▸ Task to complete: Retype everything in the listing, leaving each line exactly as it is.

▸ Information supplied:
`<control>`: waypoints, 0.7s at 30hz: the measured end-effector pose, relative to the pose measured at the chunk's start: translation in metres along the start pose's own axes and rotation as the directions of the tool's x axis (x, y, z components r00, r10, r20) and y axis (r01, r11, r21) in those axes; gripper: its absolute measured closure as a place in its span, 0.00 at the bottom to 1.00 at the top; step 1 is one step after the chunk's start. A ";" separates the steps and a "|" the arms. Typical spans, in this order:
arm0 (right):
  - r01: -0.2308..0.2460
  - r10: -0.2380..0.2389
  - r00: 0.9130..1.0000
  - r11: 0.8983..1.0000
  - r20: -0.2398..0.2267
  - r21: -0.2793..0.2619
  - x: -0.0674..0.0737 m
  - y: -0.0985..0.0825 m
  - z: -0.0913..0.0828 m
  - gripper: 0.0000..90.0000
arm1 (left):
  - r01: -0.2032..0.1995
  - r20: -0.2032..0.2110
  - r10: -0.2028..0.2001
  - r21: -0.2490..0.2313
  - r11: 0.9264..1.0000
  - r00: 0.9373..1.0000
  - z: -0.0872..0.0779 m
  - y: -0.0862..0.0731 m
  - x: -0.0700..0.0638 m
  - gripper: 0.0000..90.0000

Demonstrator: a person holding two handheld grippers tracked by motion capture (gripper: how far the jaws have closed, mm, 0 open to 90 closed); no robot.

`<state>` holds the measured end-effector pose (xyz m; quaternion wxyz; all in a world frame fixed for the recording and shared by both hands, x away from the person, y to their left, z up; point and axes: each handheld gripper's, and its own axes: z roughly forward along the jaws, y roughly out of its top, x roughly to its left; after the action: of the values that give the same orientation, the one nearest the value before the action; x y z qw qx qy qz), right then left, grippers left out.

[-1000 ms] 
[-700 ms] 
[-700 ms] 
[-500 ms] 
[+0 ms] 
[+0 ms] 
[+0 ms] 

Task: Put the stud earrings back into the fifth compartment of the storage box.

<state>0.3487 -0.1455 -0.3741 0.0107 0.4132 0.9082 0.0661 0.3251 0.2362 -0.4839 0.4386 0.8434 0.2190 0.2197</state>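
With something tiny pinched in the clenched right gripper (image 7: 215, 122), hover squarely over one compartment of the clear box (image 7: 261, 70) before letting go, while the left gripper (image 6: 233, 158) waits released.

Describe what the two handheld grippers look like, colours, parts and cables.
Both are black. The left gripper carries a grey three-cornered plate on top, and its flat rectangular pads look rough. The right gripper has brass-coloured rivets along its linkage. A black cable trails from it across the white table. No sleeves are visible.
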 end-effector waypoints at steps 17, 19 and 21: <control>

▸ Output below:
`<control>`: waypoints, 0.7s at 30hz: the measured end-effector pose, relative to the pose measured at the chunk's start: translation in metres along the start pose's own axes and rotation as the directions of the tool's x axis (x, y, z components r00, r10, r20) and y axis (r01, r11, r21) in those axes; gripper: its absolute measured closure as a place in its span, 0.00 at the bottom to 1.00 at the top; step 1 is one step after the chunk's start. A ";" separates the steps and a "|" the arms. Typical spans, in this order:
arm0 (right):
  - r01: -0.2308..0.2460
  - r10: -0.2380..0.2389
  - r00: 0.9130..1.0000
  - r11: 0.8983..1.0000
  - r20: -0.2398..0.2267
  - r21: -0.2793..0.2619
  - x: -0.0674..0.0737 m
  - y: -0.0985..0.0825 m
  - z: -0.0913..0.0828 m
  - gripper: 0.0000..90.0000
arm1 (left):
  - r01: -0.2032..0.1995
  - r20: -0.2032..0.2110
  - r10: -0.2028..0.2001
  - r21: -0.2490..0.2313
  - r11: 0.9264..1.0000
  - r00: 0.9373..1.0000
  - z: -0.0872..0.0779 m
  - y: -0.0862..0.0731 m
  - x: -0.0700..0.0638 m
  - gripper: 0.0000..90.0000

Demonstrator: a person holding two handheld grippers tracked by motion capture (gripper: how far the jaws have closed, mm, 0 open to 90 closed); no robot.

`<state>` holds the measured end-effector pose (xyz m; quaternion wxyz; all in a world frame fixed for the recording and shared by both hands, x away from the person, y to their left, z up; point and axes: each handheld gripper's, and its own axes: z roughly forward along the jaws, y roughly out of its top, x roughly to its left; after the action: of the values that give the same orientation, the one nearest the value before the action; x y z qw qx qy qz), right then left, grippers left out.

[-1000 ms] 
[-700 ms] 
[-700 ms] 
[-500 ms] 
[+0 ms] 
[+0 ms] 
[+0 ms] 

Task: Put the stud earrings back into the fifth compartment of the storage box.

<state>0.3487 -0.1455 -0.3741 0.0107 0.4132 0.9082 0.0661 0.3251 0.2362 -0.4839 0.4386 0.8434 0.2190 0.2197</state>
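With something tiny pinched in the clenched right gripper (image 7: 215, 122), hover squarely over one compartment of the clear box (image 7: 261, 70) before letting go, while the left gripper (image 6: 233, 158) waits released.

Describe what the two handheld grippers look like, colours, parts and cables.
Both are black. The left gripper carries a grey three-cornered plate on top, and its flat rectangular pads look rough. The right gripper has brass-coloured rivets along its linkage. A black cable trails from it across the white table. No sleeves are visible.
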 end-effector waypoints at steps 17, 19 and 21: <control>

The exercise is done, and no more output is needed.